Records contained in a dataset:
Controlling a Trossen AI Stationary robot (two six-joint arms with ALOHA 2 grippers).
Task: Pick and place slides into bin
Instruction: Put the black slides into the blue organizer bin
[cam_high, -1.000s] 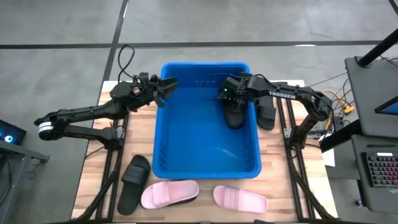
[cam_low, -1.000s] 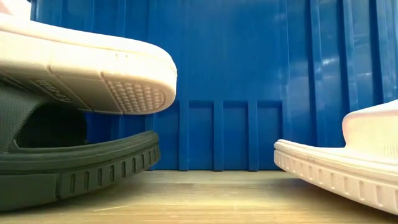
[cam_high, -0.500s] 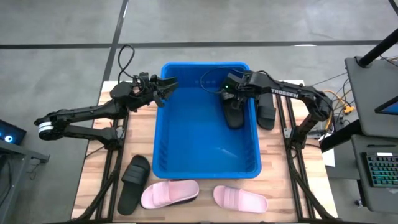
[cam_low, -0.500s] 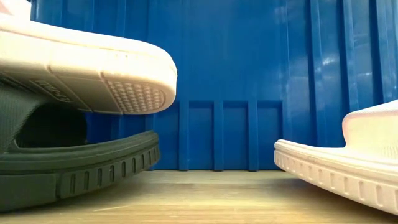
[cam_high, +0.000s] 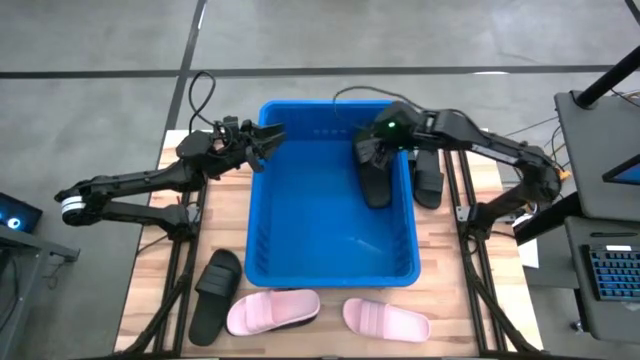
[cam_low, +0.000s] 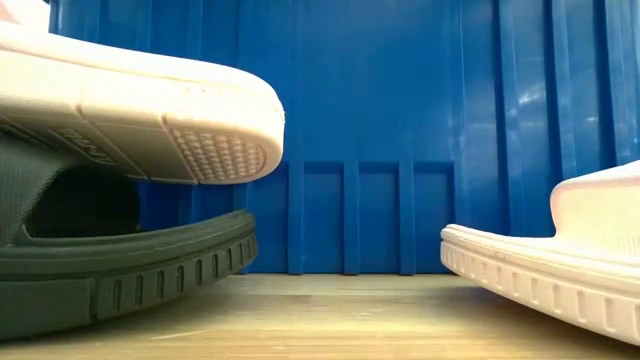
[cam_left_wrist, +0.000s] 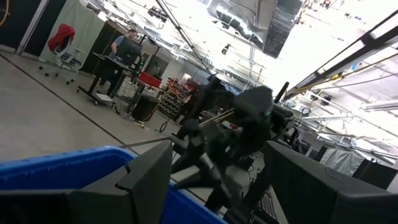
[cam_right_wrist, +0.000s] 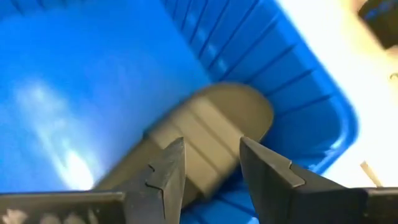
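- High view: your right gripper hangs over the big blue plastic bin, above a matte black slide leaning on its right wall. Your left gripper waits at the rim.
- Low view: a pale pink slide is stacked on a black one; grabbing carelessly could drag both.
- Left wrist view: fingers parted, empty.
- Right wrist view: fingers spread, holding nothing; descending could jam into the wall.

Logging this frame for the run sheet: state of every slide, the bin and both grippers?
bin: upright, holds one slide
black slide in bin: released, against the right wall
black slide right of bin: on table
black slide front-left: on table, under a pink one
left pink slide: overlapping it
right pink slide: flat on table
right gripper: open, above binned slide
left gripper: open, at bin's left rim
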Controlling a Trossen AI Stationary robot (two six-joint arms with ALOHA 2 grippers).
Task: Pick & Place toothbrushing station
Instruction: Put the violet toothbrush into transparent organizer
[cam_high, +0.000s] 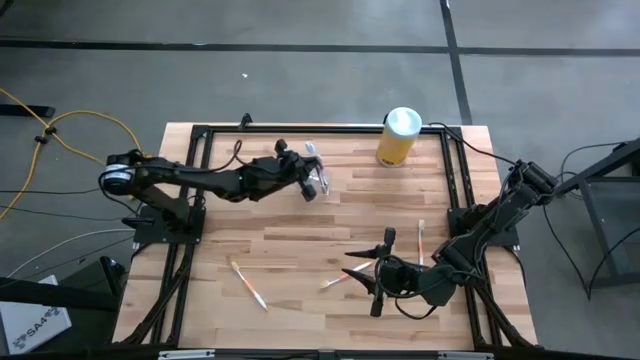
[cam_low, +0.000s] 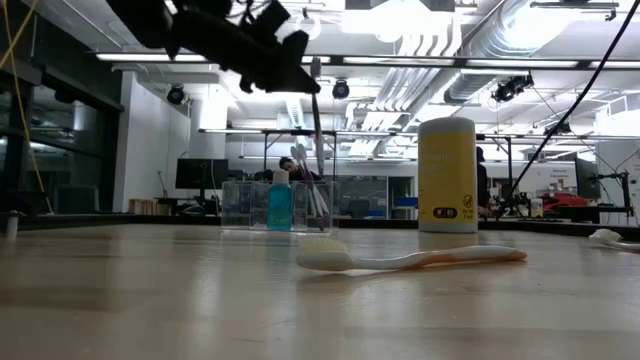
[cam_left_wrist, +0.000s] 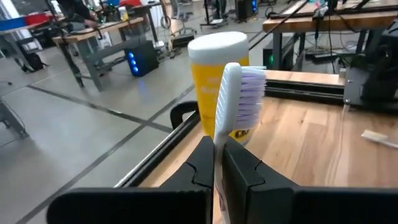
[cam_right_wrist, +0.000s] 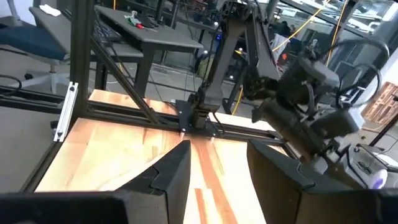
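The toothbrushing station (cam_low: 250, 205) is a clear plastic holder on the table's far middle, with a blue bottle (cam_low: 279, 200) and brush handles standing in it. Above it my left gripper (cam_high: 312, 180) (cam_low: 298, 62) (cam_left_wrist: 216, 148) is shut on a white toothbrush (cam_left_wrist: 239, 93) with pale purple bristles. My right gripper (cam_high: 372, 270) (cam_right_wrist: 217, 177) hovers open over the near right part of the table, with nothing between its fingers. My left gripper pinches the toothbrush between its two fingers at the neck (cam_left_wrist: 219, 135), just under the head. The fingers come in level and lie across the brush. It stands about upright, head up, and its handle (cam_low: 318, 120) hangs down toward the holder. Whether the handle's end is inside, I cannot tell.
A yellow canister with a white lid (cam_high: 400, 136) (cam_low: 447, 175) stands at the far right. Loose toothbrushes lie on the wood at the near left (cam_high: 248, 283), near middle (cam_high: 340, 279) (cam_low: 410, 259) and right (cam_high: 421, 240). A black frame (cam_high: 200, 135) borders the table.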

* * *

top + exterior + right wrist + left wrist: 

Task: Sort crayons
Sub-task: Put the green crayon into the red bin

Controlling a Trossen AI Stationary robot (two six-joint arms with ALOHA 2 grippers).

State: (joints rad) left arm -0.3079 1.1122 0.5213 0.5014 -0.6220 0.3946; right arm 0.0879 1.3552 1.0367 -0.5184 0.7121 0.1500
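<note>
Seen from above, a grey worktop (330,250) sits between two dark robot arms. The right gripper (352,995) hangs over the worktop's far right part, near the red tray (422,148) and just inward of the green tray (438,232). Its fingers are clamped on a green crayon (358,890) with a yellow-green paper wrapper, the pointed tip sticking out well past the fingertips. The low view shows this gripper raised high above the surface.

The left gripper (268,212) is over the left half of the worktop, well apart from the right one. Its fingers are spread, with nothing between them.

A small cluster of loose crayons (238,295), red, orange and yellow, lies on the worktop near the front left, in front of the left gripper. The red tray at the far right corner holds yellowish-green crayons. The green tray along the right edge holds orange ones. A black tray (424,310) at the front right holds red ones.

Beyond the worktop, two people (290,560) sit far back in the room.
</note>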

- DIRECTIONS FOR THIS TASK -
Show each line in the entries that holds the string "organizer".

- YOUR SOLUTION -
Instruction: Put the black slides into the blue organizer bin
Instruction: Put the violet toothbrush into transparent organizer

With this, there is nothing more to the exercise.